Raw data:
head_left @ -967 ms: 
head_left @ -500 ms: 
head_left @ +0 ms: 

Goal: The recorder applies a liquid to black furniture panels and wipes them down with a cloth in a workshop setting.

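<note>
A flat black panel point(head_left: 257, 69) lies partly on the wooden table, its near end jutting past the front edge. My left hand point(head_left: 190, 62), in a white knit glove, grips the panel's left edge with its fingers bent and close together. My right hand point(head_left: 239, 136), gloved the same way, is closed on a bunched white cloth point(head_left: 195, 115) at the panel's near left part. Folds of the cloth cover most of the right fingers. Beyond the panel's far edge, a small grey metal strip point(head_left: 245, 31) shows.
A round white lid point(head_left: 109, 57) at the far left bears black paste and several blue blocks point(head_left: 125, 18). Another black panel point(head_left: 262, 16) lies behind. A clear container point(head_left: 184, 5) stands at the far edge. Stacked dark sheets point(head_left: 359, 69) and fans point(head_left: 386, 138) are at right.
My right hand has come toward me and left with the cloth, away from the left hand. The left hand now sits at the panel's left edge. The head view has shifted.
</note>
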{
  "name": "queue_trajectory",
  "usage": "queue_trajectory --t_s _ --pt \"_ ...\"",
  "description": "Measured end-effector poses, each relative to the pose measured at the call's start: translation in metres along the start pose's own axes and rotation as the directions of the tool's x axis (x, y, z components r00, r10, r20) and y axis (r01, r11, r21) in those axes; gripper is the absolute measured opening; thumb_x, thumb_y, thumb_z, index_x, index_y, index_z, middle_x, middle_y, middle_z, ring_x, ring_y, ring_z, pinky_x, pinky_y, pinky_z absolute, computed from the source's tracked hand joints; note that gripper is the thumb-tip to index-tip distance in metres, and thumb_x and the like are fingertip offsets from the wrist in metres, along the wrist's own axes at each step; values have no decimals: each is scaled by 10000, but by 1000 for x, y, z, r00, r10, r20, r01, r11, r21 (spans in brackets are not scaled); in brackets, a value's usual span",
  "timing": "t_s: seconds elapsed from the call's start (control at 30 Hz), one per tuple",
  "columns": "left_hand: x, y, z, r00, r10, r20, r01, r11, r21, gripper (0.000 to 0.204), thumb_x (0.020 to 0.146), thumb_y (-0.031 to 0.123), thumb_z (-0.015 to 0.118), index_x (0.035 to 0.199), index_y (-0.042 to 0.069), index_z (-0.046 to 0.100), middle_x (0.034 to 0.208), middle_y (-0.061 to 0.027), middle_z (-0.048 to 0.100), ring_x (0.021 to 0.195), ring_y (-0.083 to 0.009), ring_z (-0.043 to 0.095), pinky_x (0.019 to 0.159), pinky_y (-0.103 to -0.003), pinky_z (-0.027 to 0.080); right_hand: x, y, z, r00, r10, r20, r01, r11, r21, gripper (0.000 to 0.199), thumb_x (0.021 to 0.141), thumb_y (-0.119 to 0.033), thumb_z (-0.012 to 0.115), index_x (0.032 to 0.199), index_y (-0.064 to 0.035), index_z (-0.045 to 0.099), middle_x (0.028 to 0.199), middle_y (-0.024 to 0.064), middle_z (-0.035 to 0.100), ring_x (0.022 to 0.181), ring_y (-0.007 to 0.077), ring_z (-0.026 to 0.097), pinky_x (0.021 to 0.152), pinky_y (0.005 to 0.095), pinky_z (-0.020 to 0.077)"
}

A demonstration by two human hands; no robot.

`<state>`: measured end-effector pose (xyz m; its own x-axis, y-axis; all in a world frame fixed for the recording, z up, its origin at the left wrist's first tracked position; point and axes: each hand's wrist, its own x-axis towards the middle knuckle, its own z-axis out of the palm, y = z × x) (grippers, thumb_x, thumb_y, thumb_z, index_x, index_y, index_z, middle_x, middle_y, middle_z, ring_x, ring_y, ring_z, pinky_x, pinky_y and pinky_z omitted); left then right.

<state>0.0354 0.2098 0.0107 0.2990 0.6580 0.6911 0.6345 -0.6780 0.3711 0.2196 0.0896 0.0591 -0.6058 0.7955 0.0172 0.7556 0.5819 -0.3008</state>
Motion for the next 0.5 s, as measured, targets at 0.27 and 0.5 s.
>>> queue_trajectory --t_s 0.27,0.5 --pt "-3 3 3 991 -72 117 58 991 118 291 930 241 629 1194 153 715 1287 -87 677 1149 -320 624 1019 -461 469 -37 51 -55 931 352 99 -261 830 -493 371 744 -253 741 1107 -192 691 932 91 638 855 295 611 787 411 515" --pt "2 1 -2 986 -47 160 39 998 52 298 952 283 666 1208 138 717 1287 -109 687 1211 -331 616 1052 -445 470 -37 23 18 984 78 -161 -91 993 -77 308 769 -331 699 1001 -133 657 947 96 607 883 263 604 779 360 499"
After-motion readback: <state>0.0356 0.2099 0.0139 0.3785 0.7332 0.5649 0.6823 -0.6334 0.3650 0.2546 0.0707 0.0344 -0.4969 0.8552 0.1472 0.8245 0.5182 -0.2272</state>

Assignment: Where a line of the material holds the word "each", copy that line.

Response to this task:
  "description": "Measured end-effector poses, each relative to the pose measured at the call's start: translation in metres along the start pose's own axes and rotation as the directions of the tool's x axis (x, y, z components r00, r10, r20) and y axis (r01, r11, r21) in those axes; gripper is the absolute measured opening; thumb_x, thumb_y, thumb_z, index_x, index_y, index_z, middle_x, middle_y, middle_z, ring_x, ring_y, ring_z, pinky_x, pinky_y, pinky_z absolute, computed from the source's tracked hand joints; note that gripper is the thumb-tip to index-tip distance in metres, and thumb_x and the like are fingertip offsets from the wrist in metres, along the wrist's own axes at each step; values have no decimals: each is scaled by 10000, but by 1000 for x, y, z, r00, r10, r20, r01, r11, r21 (spans in brackets are not scaled); in brackets, a value's usual span",
`<state>`: measured end-effector pose (xyz m; its own x-axis, y-axis; all in a world frame fixed for the recording, z up, its origin at the left wrist's first tracked position; point and axes: each hand's wrist, its own x-axis towards the middle knuckle, its own z-axis out of the palm, y = z × x) (grippers, thumb_x, thumb_y, thumb_z, index_x, index_y, index_z, middle_x, middle_y, middle_z, ring_x, ring_y, ring_z, pinky_x, pinky_y and pinky_z omitted); left then right.

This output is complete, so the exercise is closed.